Key Issues


Drones

Drones - image

Powered by AI, Internet of Things (IoT) technology, robotics and next-generation connectivity, drones offer game-changing potential for autonomous and remote functionality for businesses and consumers alike.

At their most dynamic, they’re integral to growing e-sports, with drone racing combining with live-streamed virtual reality technology to share the onboard experience.

In the energy and utilities sector, drones enable inspection of equipment and infrastructure without needing to send a human worker to distant or potentially unsafe locations – checking pipelines for damage, wind turbines for ice, and solar farms for maintenance needs. In logistics, drones are being used for last-mile (and even last-metre) deliveries. And in defence, they’ve long been called on for observation, reconnaissance and surveillance, and are in the vanguard of autonomous weapon systems.

Further functionality is being developed to take drones beyond viewing uses. In the construction sector, drones have the potential to generate significant cost savings around the application of sprayed exterior coatings, cleaning and maintenance. As drones become stronger, they may replace cranes for lifting and placement functions and even move into direct interactions such as drilling and welding.

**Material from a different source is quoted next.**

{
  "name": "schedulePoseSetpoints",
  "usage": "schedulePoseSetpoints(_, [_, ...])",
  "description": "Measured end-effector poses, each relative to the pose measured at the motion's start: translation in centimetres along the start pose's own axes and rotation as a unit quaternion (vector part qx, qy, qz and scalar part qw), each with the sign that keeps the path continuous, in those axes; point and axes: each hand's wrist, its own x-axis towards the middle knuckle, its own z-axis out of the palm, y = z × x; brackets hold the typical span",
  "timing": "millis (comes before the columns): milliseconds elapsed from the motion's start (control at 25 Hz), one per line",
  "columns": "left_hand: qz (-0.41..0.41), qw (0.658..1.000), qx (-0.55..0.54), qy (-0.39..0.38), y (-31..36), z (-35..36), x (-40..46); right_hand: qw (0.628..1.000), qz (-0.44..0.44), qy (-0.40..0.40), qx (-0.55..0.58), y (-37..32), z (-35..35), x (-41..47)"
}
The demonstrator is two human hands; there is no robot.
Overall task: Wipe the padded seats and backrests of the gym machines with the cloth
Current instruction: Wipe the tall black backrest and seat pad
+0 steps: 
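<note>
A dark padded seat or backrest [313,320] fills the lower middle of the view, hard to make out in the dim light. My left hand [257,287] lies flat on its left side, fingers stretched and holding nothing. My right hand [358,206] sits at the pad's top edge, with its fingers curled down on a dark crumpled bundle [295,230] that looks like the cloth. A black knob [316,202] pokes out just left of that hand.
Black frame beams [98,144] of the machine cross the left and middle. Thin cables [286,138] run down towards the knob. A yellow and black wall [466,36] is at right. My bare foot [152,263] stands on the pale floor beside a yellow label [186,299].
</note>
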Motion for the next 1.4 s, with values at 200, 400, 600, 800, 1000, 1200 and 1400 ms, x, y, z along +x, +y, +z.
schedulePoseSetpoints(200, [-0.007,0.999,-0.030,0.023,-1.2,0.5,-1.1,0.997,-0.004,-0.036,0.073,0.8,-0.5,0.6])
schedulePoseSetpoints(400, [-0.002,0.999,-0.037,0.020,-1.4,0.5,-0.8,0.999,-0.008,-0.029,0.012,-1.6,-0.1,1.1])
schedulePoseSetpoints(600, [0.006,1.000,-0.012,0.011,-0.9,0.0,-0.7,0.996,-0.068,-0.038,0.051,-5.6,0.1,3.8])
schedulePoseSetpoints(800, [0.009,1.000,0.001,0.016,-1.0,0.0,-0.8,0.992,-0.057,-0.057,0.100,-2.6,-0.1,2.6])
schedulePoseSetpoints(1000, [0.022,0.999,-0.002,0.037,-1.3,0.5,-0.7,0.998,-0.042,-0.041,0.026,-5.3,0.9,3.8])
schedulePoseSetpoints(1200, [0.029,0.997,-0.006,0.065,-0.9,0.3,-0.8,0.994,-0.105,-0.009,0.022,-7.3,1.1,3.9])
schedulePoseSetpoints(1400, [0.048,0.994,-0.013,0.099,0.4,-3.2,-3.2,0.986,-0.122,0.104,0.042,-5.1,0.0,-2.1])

At the cutting-edge, drone technology is increasingly overlapping with transport and automation to enable autonomous personal flight vehicles.

Shaping your strategy to fly forwards

Such rapid progress raises many legal issues – and the need for specialist legal support. We combine our knowledge of technology and aviation regulation with our experience in the energy and utilities, logistics, construction and infrastructure sectors to offer strategic and insightful advice around projects to develop, build, sell or deploy drones in your business.

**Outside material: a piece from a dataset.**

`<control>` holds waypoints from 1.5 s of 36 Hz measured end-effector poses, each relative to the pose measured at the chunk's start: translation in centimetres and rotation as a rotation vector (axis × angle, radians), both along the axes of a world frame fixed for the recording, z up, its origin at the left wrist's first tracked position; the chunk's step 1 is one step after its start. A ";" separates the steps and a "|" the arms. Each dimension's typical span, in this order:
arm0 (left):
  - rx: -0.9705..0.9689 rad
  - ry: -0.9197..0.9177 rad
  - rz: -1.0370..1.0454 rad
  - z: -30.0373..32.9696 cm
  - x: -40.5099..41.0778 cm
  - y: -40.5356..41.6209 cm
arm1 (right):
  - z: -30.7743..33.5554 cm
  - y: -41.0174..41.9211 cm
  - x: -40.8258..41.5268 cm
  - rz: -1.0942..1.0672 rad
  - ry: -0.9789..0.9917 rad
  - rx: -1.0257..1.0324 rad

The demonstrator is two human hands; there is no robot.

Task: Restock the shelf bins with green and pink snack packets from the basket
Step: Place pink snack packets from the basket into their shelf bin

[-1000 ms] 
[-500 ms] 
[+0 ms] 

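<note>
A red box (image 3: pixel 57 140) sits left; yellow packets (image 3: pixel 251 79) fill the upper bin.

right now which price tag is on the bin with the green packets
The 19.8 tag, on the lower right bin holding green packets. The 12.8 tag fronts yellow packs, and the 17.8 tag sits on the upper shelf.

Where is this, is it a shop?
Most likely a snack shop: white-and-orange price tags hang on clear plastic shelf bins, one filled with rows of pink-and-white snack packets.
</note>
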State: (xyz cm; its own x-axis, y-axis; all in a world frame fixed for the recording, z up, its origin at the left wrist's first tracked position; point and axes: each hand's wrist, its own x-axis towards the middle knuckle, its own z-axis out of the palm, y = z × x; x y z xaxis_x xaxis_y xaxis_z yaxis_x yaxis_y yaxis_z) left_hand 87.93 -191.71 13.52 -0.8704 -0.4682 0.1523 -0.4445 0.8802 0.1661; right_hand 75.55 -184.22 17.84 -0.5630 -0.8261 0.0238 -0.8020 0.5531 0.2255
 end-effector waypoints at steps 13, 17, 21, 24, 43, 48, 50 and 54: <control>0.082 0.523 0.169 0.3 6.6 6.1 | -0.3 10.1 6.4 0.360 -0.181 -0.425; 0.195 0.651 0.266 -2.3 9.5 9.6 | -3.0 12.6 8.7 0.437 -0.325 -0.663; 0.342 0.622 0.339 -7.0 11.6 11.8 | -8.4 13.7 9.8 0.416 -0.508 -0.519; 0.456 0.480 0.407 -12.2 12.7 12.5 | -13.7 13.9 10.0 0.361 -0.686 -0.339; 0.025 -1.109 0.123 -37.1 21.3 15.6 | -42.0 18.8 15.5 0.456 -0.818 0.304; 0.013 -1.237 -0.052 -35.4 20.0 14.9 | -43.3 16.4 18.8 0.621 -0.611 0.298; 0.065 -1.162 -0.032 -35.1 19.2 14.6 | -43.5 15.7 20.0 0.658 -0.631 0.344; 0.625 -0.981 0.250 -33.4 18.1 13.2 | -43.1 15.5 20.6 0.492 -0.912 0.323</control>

Our experience in the field began some time ago, working with a large client base in the drone-focused gaming sector. It’s that depth of expertise that many clients are looking for today. Whether they’re producers of drone hardware or software, or the technology that’s integrated into drones, they need to be certain that their legal support covers all aspects of the industry.

That broad spectrum of requirements means we’re working with a growing number of clients on an emerging range of issues. It could be monitoring and advising on the developing regulatory framework for drones. Or understanding the regulatory constraints in the defence sector, and helping organisations approach the complex ethical issues surrounding drone use in the field.

Creating the right structure within a business is also a key concern, such as implementing the right procurement and contractual frameworks for sourcing drones and advising on integration of software systems.

As with all digital transformation work, data and people remain core considerations. We work with clients to ensure that data collected by drones is processed in a manner which is compliant with relevant privacy and e-privacy rules. And we help them understand the impact of automation on the workforce and personnel requirements, including health and safety considerations, as well as shaping effective reskilling or redeployment strategies.